- What you should do: The data below holds the lines to copy: everything from the line containing "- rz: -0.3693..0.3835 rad" to the line containing "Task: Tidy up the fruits", both ends included, set down exactly.

- Data excerpt:
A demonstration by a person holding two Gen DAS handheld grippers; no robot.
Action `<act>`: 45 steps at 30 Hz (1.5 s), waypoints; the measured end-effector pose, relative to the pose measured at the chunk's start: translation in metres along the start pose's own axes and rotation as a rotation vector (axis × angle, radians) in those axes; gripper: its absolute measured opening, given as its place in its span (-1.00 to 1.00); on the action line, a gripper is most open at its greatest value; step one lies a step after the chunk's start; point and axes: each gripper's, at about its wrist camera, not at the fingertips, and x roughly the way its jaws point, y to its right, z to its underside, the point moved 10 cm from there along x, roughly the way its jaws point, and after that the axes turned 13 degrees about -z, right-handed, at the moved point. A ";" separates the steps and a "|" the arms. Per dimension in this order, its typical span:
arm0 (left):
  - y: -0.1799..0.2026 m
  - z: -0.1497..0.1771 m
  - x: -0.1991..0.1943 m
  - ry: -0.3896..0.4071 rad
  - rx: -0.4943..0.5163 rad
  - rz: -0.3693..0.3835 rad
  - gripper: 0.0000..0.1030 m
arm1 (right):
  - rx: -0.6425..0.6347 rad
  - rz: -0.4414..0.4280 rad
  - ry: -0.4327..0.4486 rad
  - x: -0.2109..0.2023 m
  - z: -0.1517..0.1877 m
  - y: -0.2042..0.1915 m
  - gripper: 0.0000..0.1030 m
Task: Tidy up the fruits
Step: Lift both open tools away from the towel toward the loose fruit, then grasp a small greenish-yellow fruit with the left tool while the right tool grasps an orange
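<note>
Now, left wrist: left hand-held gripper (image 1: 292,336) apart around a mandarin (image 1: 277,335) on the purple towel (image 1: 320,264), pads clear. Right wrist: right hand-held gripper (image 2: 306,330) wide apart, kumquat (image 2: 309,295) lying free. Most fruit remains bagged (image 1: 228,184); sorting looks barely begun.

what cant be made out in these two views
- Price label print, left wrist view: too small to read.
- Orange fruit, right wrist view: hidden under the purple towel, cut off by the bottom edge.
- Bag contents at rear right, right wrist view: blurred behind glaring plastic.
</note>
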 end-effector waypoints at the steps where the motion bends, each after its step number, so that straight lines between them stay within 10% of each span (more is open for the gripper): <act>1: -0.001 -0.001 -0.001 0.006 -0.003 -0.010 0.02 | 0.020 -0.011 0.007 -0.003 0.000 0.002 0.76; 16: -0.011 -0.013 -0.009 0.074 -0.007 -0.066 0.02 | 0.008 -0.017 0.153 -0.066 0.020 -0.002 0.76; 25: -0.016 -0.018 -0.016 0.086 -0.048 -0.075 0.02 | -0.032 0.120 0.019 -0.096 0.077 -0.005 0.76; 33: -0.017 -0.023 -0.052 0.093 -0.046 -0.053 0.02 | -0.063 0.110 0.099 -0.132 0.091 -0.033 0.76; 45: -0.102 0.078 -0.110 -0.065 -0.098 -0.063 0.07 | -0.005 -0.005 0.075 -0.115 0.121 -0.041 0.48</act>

- Answer:
  - rz: -0.3693..0.3835 rad
  - gripper: 0.0000..0.1030 m
arm1 (right):
  - rx: -0.6425..0.6347 rad
  - rz: -0.4414..0.4280 rad
  - ry: -0.4327..0.4486 rad
  - x: -0.2109..0.2023 m
  - z: -0.1517..0.1877 m
  - y: -0.2042..0.1915 m
  - gripper: 0.0000..0.1030 m
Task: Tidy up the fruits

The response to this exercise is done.